#### WHAT THIS TASK INVOLVES
Of the lines listed below, return exactly those that run from the line containing "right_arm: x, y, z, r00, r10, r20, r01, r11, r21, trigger" through the line containing "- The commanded", both included.
(DATASET EXTRACT)
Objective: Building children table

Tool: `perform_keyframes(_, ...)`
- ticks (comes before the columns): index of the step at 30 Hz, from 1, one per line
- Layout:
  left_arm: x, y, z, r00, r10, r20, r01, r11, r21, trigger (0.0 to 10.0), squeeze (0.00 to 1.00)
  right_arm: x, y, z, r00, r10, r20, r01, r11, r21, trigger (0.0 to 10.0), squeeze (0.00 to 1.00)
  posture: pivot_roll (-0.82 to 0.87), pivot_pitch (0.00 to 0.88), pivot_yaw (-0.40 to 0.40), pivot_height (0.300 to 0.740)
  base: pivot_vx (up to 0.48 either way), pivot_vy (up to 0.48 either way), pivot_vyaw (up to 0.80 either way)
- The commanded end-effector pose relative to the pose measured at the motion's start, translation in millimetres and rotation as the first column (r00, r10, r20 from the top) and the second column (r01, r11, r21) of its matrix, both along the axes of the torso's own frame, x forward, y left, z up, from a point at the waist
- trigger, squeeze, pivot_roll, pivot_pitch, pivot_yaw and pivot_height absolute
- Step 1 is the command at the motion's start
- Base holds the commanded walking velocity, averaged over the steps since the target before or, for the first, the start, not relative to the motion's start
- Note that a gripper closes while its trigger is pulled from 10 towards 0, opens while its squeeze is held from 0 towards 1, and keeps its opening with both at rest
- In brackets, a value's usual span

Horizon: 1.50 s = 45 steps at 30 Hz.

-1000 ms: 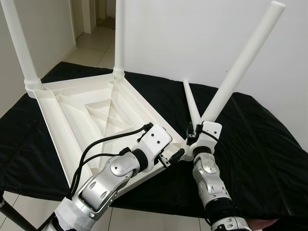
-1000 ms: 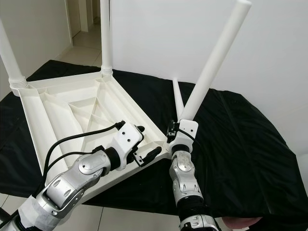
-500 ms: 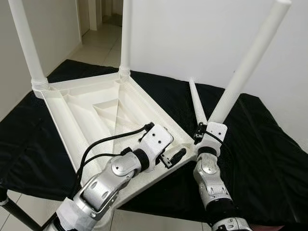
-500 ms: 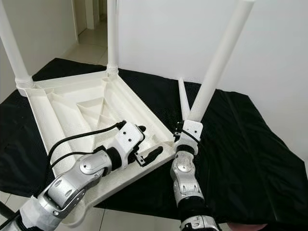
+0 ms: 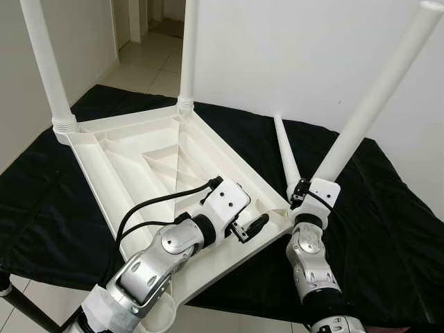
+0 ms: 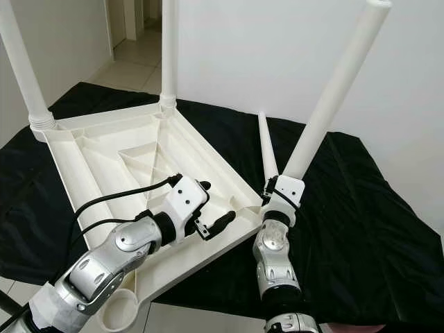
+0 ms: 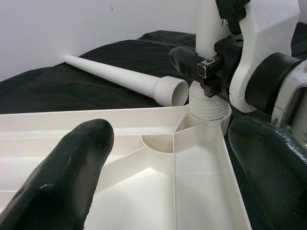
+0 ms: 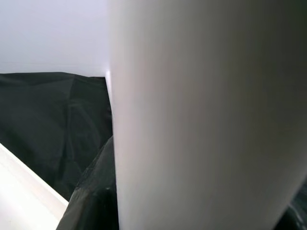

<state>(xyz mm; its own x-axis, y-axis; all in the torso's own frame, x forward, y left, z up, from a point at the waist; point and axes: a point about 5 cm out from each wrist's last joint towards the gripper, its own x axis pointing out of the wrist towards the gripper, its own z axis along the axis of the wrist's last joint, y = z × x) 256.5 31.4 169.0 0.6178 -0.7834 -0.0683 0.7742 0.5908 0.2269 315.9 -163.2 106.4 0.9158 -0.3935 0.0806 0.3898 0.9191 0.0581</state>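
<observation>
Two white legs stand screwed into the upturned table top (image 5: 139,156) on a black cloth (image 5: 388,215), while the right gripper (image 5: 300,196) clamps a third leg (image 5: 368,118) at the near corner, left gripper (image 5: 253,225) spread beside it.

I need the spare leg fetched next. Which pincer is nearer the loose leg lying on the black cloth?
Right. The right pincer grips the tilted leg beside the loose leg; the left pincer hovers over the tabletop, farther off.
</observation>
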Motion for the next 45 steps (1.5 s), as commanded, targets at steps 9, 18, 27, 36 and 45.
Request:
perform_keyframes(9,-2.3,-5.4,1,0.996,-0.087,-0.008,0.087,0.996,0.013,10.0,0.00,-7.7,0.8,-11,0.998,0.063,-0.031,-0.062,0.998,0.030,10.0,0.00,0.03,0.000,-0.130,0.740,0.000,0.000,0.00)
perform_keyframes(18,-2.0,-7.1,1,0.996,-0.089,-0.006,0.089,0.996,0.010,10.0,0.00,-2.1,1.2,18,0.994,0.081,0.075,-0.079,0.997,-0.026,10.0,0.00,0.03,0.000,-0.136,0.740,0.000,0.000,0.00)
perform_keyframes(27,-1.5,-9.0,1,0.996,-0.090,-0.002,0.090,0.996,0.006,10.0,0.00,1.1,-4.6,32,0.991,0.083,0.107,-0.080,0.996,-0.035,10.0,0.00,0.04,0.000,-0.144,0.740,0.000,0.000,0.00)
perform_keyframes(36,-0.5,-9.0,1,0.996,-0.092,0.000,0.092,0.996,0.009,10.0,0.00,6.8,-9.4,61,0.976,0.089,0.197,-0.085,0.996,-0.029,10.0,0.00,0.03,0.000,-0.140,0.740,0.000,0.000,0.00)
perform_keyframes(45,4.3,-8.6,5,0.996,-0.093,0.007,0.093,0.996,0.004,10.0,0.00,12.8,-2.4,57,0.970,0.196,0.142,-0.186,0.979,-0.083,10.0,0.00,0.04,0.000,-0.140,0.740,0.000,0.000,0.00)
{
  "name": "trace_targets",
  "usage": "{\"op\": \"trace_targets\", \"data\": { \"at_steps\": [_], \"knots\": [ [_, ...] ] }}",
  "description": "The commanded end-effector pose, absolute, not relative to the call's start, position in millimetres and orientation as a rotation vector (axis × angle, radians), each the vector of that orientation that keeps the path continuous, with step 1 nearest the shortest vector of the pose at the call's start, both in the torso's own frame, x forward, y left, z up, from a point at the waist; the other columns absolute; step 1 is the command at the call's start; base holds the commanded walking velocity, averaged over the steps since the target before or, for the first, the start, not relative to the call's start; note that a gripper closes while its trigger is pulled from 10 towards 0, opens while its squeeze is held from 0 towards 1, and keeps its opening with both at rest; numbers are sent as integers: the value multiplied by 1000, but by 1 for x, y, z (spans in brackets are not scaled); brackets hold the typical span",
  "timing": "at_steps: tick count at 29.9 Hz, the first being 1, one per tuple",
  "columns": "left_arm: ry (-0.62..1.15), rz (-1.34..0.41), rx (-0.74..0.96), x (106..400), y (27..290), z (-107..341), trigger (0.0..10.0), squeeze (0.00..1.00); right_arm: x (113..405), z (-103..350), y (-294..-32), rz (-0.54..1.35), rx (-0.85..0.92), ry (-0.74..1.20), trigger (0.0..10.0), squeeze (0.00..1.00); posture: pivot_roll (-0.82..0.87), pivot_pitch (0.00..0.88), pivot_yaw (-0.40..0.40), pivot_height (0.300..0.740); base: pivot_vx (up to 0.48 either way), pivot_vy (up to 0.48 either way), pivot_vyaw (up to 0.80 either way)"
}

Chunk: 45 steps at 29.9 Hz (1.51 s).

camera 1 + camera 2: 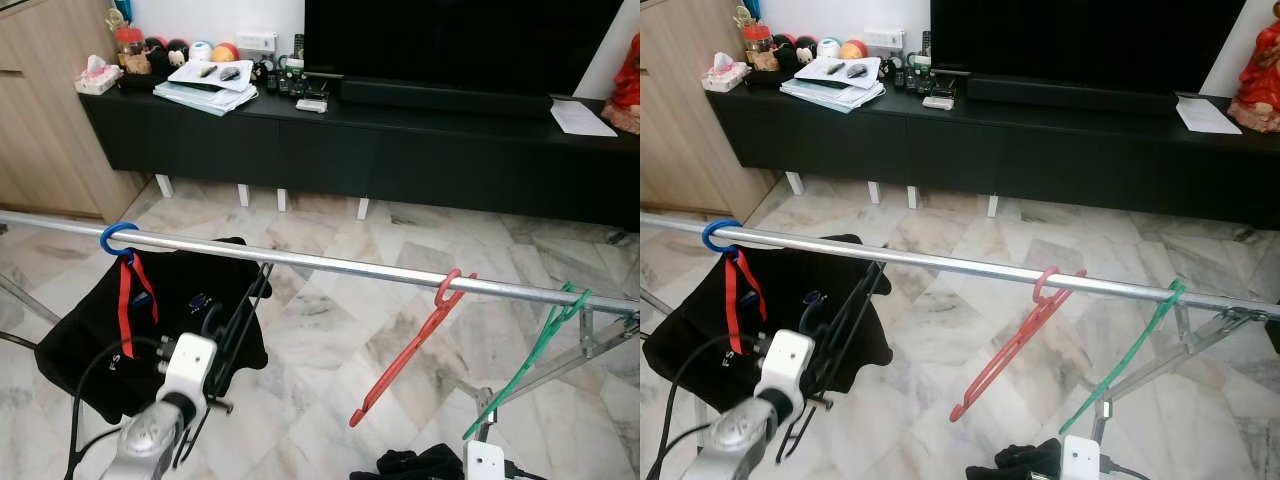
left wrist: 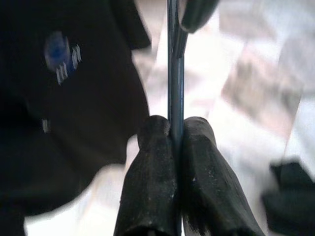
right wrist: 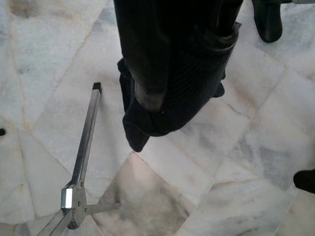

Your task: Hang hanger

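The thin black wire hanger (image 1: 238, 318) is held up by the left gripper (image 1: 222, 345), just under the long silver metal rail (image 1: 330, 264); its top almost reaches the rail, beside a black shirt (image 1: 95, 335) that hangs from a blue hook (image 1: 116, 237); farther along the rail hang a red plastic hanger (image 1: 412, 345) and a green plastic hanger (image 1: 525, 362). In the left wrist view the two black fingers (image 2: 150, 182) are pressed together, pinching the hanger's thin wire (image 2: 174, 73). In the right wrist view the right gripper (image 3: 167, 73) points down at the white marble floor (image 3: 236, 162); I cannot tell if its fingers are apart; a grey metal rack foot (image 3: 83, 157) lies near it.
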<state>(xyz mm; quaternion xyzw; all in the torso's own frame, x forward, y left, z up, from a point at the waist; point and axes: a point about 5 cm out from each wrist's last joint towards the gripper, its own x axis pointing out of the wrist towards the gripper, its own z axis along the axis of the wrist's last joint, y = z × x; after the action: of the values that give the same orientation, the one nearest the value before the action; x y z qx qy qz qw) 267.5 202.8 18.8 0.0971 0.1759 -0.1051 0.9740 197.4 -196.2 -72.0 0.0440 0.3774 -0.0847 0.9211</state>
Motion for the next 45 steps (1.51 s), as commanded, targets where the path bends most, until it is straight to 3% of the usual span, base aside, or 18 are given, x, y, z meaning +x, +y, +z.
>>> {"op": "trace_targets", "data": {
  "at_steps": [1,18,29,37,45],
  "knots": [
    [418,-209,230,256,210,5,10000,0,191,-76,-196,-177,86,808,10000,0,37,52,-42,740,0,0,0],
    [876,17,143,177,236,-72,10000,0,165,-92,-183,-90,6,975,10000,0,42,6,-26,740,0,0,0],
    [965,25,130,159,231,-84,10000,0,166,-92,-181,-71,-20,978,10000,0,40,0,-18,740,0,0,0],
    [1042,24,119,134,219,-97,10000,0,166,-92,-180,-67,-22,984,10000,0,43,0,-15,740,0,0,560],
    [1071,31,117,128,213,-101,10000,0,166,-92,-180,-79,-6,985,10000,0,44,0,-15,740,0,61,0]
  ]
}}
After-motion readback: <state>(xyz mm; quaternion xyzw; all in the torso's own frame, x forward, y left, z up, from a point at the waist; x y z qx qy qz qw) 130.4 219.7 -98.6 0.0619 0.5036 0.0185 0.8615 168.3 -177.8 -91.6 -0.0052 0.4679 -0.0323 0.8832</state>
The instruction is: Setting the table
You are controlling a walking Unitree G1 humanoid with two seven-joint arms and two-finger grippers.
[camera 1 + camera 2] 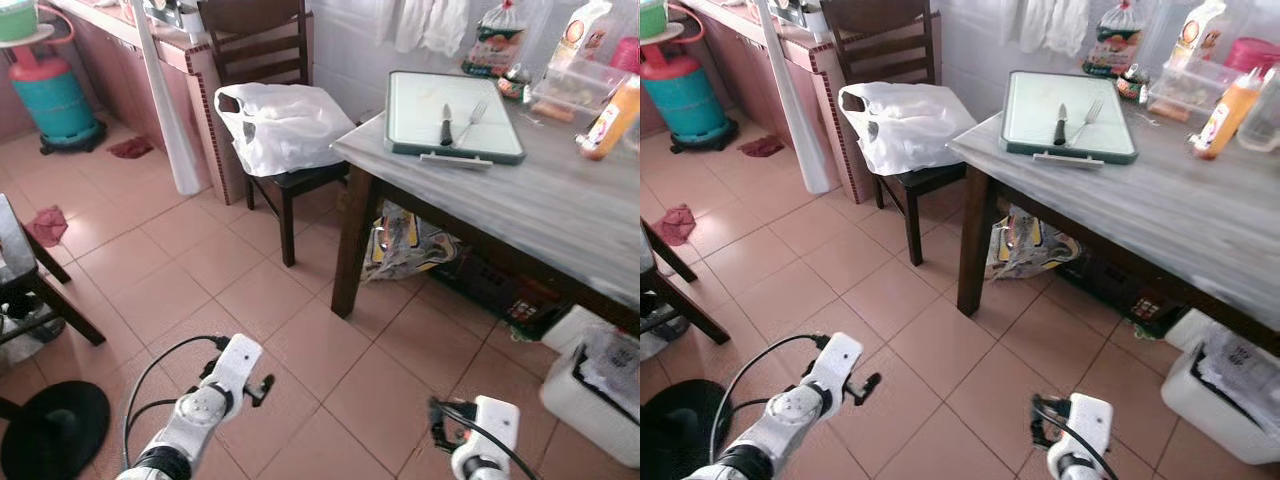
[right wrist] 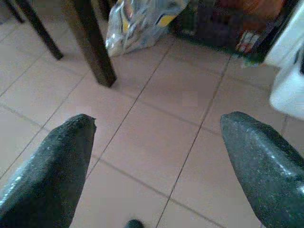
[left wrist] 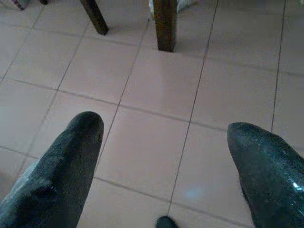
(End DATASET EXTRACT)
#### RESULT OF THE EXERCISE
  right_arm: x, y, z, r00, r10, r20, r01, r11, r21, trigger (0.0 to 10.0), squeeze (0.00 to 1.00)
  posture: pivot_roll (-0.82 to 0.87), pivot_pitch (0.00 to 0.88), pivot_yaw (-0.40 to 0.40), pivot_height (0.300 to 0.740)
  base: pivot_vx (up to 0.48 either way), pivot_vy (up to 0.48 either way), pivot_vyaw (up to 0.80 either way)
- The commanded end-effector pose relative to the pose measured at the motion's start, translation in millimetres and rotation as the first column (r00, r10, r20 from the top) and the second column (r01, r11, r21) of its matrix, both along the axes of the torso's own frame, x forward, y left, z up, from a point at the waist

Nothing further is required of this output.